__The task__:
From the first line to the last, print the data exactly as it appears.

___ Supplied material

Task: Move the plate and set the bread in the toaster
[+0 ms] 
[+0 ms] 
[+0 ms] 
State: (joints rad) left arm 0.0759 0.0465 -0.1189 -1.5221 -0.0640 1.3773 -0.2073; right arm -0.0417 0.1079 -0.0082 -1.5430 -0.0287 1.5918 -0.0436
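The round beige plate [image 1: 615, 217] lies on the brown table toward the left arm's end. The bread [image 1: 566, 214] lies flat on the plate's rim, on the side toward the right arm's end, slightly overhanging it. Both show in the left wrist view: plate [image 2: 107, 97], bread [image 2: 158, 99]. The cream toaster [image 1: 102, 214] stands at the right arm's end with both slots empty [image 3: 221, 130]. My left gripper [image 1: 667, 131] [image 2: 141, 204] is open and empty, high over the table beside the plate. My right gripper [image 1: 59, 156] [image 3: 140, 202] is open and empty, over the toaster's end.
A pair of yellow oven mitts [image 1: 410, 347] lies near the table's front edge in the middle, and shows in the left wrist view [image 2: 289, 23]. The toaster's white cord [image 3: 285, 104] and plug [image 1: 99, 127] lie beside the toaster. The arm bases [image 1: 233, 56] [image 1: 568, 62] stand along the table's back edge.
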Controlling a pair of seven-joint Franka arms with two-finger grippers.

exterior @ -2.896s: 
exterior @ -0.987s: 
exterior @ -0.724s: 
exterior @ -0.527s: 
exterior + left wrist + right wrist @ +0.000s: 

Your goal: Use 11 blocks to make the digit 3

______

__Exercise result__:
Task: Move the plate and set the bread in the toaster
[+0 ms] 
[+0 ms] 
[+0 ms] 
State: (joints rad) left arm 0.0759 0.0465 -0.1189 -1.5221 -0.0640 1.3773 -0.2073; right arm -0.0417 0.1079 -0.0082 -1.5430 -0.0287 1.5918 -0.0436
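The round beige plate [image 1: 615, 217] lies on the brown table toward the left arm's end. The bread [image 1: 566, 214] lies flat on the plate's rim, on the side toward the right arm's end, slightly overhanging it. Both show in the left wrist view: plate [image 2: 107, 97], bread [image 2: 158, 99]. The cream toaster [image 1: 102, 214] stands at the right arm's end with both slots empty [image 3: 221, 130]. My left gripper [image 1: 667, 131] [image 2: 141, 204] is open and empty, high over the table beside the plate. My right gripper [image 1: 59, 156] [image 3: 140, 202] is open and empty, over the toaster's end.
A pair of yellow oven mitts [image 1: 410, 347] lies near the table's front edge in the middle, and shows in the left wrist view [image 2: 289, 23]. The toaster's white cord [image 3: 285, 104] and plug [image 1: 99, 127] lie beside the toaster. The arm bases [image 1: 233, 56] [image 1: 568, 62] stand along the table's back edge.
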Controlling a pair of seven-joint Franka arms with two-finger grippers.

exterior @ -2.896s: 
exterior @ -0.987s: 
exterior @ -0.724s: 
exterior @ -0.527s: 
exterior + left wrist + right wrist @ +0.000s: 

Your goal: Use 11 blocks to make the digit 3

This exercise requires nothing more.